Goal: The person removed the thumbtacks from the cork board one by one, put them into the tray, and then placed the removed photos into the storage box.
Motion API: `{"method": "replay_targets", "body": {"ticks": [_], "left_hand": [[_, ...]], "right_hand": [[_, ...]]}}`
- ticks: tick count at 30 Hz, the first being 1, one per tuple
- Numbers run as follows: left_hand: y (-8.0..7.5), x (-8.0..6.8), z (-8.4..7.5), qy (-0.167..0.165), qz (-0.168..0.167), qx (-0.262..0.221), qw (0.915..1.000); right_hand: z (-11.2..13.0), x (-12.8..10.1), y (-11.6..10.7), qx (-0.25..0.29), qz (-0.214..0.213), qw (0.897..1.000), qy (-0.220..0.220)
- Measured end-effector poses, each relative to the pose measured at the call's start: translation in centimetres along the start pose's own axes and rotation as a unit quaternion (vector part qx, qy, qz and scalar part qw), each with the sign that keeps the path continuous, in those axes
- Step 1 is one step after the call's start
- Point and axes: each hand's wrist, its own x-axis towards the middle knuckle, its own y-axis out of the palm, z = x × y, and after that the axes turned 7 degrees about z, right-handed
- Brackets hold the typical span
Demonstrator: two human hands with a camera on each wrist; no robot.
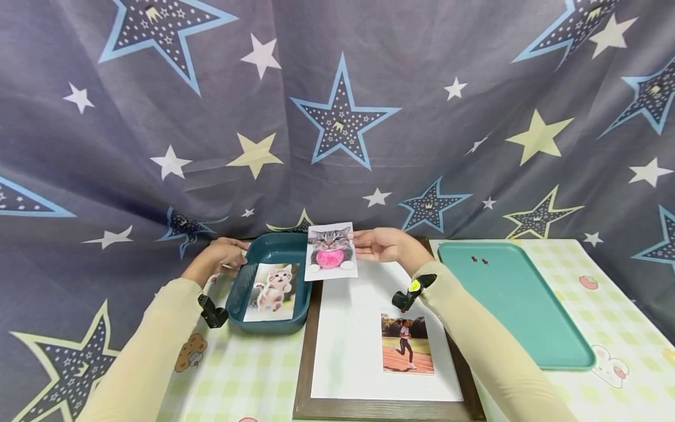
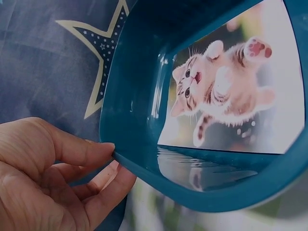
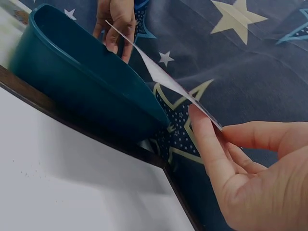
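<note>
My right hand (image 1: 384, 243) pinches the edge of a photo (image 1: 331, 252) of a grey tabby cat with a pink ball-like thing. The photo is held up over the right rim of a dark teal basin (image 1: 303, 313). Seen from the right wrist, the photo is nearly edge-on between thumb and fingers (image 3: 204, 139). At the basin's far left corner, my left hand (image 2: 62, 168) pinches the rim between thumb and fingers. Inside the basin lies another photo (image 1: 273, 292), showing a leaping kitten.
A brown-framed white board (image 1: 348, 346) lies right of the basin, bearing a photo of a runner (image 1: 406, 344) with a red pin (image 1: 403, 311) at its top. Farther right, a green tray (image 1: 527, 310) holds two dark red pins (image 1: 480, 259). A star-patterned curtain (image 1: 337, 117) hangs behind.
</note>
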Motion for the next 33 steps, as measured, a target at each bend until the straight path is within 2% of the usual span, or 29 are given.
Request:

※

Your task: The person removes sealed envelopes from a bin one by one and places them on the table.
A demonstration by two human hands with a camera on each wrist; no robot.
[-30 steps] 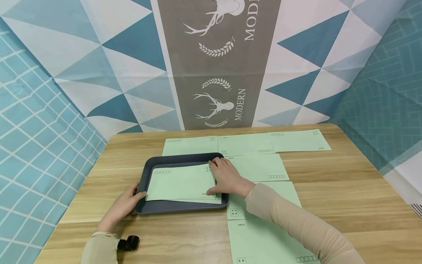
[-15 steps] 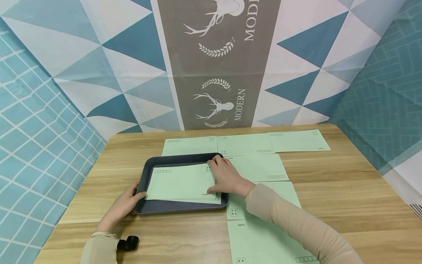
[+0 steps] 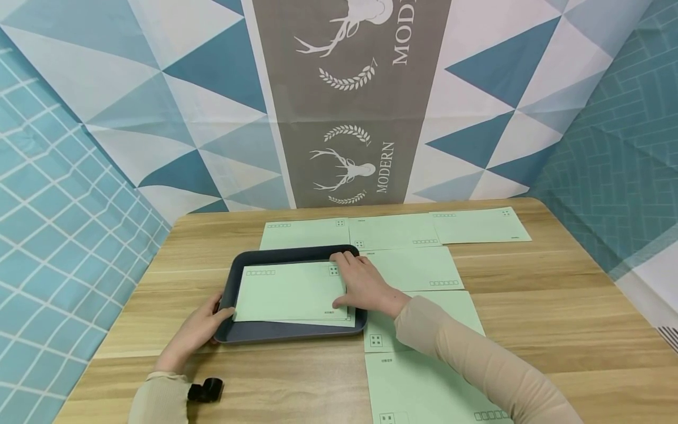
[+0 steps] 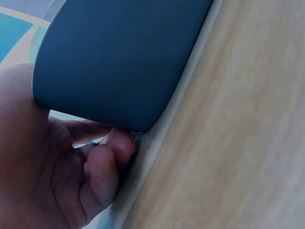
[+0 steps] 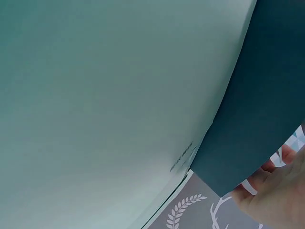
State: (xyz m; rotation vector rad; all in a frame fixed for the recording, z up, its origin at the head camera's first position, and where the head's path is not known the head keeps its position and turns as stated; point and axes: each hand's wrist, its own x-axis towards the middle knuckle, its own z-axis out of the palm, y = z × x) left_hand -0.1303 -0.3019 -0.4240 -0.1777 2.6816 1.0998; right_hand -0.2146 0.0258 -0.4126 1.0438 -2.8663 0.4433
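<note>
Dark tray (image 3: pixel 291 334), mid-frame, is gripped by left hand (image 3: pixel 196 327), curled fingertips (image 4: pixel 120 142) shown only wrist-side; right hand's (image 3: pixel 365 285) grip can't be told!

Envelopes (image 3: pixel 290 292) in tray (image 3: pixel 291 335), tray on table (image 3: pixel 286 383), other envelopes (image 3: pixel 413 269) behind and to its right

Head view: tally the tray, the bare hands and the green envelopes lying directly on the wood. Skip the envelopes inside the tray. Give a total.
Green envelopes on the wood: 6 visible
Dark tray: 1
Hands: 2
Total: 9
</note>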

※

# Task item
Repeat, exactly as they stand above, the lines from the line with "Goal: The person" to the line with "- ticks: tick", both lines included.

# Solution to this problem
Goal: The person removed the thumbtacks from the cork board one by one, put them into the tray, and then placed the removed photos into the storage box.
Motion API: `{"method": "replay_targets", "body": {"ticks": [_], "left_hand": [[_, ...]], "right_hand": [[_, ...]]}}`
- ticks: tick count at 30 Hz, the first being 1, one per tuple

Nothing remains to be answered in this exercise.